MONGOLIA IS IRAQ



What has been going on in Mongolia is unbelievable, and it has been on my mind ever since it began. It is impossible not to be tantalized by the potential of these events to change the course of Mongolia’s history. What’s important, however, is that we focus on what this means to the people. The media seems too caught up in dissecting the macro-level situation to pay attention to how their people are doing. Just call it missing the battle for the bullets.

When thinking about the recent ethnic strife, it’s important to remember three things: One, people don’t behave like lemmings, so attempts to treat them as such are going to come across as foreign. Lemmings never suddenly blow themselves up. Two, Mongolia has spent decades being batted back and forth between colonial powers, so a mindset of peace and stability will seem foreign and strange. And three, hope is an extraordinarily powerful idea: If ethnic conflict is Mongolia’s ironing board, then hope is certainly its flowerpot.

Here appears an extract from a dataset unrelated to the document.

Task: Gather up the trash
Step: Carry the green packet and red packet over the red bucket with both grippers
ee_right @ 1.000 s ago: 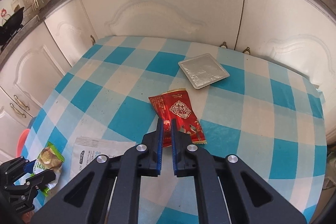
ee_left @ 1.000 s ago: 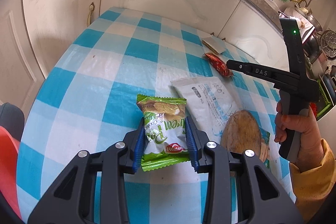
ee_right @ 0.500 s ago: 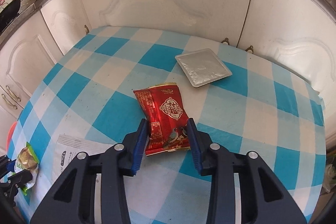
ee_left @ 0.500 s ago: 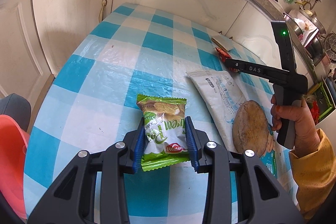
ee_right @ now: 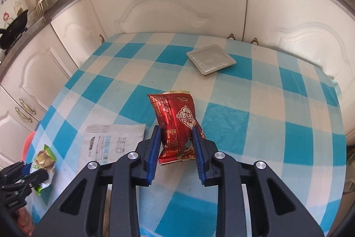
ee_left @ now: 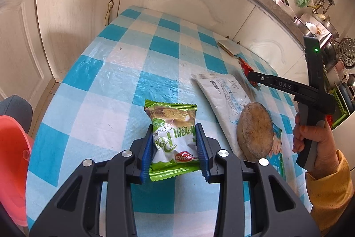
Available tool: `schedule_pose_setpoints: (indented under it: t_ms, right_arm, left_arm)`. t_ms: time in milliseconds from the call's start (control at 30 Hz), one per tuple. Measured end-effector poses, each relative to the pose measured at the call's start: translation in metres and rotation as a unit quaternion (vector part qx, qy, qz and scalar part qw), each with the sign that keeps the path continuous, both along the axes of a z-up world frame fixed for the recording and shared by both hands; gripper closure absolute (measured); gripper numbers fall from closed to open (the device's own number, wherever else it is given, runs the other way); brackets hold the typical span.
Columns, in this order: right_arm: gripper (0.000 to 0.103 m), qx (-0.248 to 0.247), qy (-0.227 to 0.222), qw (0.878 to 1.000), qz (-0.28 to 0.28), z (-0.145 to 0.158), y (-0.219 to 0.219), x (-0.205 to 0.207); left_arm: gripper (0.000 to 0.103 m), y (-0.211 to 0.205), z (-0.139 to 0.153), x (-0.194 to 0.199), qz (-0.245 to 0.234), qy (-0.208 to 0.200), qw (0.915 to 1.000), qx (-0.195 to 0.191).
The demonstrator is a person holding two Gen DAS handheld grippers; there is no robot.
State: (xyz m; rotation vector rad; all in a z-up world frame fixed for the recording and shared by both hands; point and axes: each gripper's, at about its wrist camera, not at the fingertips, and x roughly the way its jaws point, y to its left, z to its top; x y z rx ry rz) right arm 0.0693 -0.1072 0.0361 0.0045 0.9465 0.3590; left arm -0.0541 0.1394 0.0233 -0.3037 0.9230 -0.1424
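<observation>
Low centre in my left view, my left gripper (ee_left: 175,149) is clamped on the green cookie packet (ee_left: 172,136). Low centre in my right view, my right gripper (ee_right: 176,153) has just been closing on the red wrapper (ee_right: 177,126), which looks pinched now. Both pickups look made; next I judge a carry to the orange bin (ee_left: 11,168), far left. The silver sachet (ee_right: 210,59) waits, upper centre.
</observation>
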Motion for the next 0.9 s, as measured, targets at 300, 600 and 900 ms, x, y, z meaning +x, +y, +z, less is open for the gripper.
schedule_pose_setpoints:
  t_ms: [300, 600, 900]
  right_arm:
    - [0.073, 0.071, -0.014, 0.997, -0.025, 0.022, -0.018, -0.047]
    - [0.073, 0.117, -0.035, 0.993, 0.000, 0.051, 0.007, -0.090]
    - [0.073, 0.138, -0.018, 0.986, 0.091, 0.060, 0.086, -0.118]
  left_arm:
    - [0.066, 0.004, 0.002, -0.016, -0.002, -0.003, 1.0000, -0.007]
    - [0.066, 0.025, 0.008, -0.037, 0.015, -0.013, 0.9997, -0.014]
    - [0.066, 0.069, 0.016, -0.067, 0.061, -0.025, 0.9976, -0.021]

When I was in Mongolia last August, I was amazed by the variety of the local cuisine, and that tells me two things. It tells me that the citizens of Mongolia have no shortage of potential entrepreneurs, and that is a good beginning to grow from. Second, it tells me that people in Mongolia are just like people anywhere else on this flat earth of ours.

So what should we do about the chaos in Mongolia? Well, it’s easier to start with what we should not do. We should not ignore the problem and pretend it will go away. Beyond that, we need to be careful to nurture the seeds of democratic ideals. The opportunity is there, but I worry that the path to stability is so poorly marked that Mongolia will have to move down it very slowly. And of course Ulaanbaatar needs to feel like it is part of the process.

Speaking with a local farmer from the small Catholic community here, I asked him if there was any message that he wanted me to carry back home with me. He pondered for a second, and then smiled and said, logontes y fuelo, which is a local saying that means roughly, “A happy heart makes the face cheerful, but heartache crushes the spirit.”

I don’t know what Mongolia will be like a few years from now, but I do know that it will remain true to its cultural heritage, even if it looks very different from the country we see now. I know this because, through all the disorder, the people still haven’t lost sight of their dreams.